Mantan Ketua Panitia Lelang proyek pengadaan Simulator SIM di Korlantas Polri, AKBP Teddy Rusmawan memasuki ruang tunggu setibanya di KPK, Jakarta Selatan (30/5). Ia diperiksa sebagai saksi terkait penyidikan kasus dugaan korupsi proyek simulator SIM. ANTARA/Reno Esnir
TEMPO.CO, Bogor - Pusat Pelaporan dan Analisis Keuangan (PPATK) tak mengendus suap terkait proyek simulator uji kemudi yang diberikan lewat kardus kepada para legislator.

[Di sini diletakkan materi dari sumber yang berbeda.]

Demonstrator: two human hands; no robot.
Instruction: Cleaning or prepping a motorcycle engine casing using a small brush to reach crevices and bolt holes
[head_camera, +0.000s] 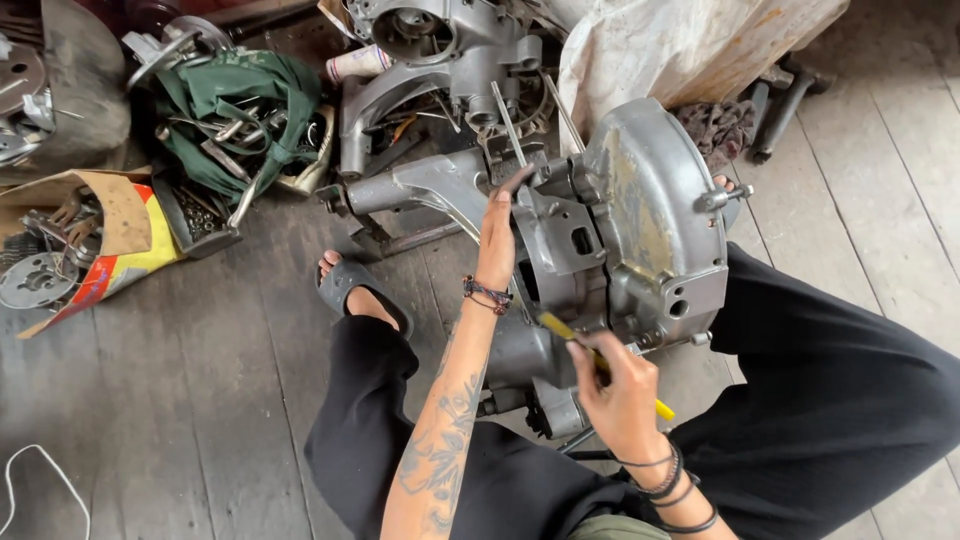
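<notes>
the engine crankcase (620, 230), a grey cast-metal housing, stands tilted on the wooden plank floor (180, 400) between the seated person's knees. the left hand (497, 235) is laid against the casing's upper left edge, fingers curled over the rim and gripping it to steady it. the right hand (622, 385) is closed round a yellow-handled tool (560, 328), whose tip points into the lower left of the casing; the yellow end shows below the hand.

risks, as a judgement: the casing rests on a narrow edge and could roll toward the sandalled foot (350, 290) if the steadying grip loosens. the tool tip could slip off the metal and strike the left wrist, which sits just beside it. a long stud (508, 125) projects near the left fingers and could catch them.

not determinable: the tool's working end is hidden against the casing, so its kind cannot be told. the casing's underside and its contact with the floor are covered by the forearms and legs. a second casing (440, 50), a green cloth with loose parts (240, 110) and a cardboard box of parts (90, 240) lie behind, partly cut off at the frame edge.
</notes>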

Ketua PPATK Muhammad Yusuf beralasan duit panas itu diberikan secara tunai.
"Kami tidak menemukan (aliran dana)," kata Yusuf menjawab pertanyaan wartawan dalam acara diskusi dengan media massa mengenai Undang-Undang Pencegahan dan Pemberantasan Tindak Pidana Pencucian Uang di Bogor, Senin, 10 Juni 2013.
Saat bersaksi untuk terdakwa Inspektur Jenderal Djoko Susilo, AKBP Teddy Rusmawan mengaku pernah diperintah Djoko untuk menyerahkan empat kardus berisi uang di Plaza Senayan, Jakarta Selatan. Teddy mengatakan kardus itu ditujukan untuk anggota Badan Anggaran (Banggar) Dewan Perwakilan Rakyat: Bambang Soesatyo, Azis Syamsuddin, Desmond Junaidi Mahesa, dan Herman Herry.

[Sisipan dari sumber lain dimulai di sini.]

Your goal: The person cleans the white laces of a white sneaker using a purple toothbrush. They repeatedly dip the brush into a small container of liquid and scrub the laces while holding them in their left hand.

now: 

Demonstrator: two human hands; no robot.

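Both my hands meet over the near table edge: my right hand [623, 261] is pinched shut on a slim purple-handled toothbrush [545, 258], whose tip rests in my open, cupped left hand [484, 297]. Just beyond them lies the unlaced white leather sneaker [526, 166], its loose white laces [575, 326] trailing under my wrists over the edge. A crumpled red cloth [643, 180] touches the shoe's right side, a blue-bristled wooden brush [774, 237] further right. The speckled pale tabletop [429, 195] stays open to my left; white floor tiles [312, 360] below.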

Awalnya Teddy mengaku tak tahu berapa jumlah duit di dalam dus tersebut. Namun belakangan dia menyebutkan uang itu sejumlah Rp 4 miliar yang dikeuarkan oleh Primer Koperasi Polisi. "Saya yang menghitungnya," katanya.
Yusuf mengatakan transaksi tunai semacam ini memang sulit dilacak. Oleh karenanya dia berharap pemerintah segera mengeluarkan aturan untuk membatasi transaksi tersebut. PPATK, kata dia, siap membantu untuk merumuskan aturan itu.
Menurut Yusuf, Darmin Nasution saat masih menjabat sebagai Gubernur Bank Indosia mendukung wacana pembatasan ini. Namun Darmin tak ingin bila peraturan itu dikeluarkan oleh lembaganya. "Pak Darmin mengatakan lebih baik pemerintah yang mengatur, jangan lewat keputusan Gubernur BI," katanya.
Yusuf mengkonsepkan agar transaski tunai ini dibatasi maksimal Rp 100 juta. Tapi menurut dia, jumlah itu masih bisa diubah dan dikecualikan untuk hal-hal tertentu, seperti untuk pembayaran upah.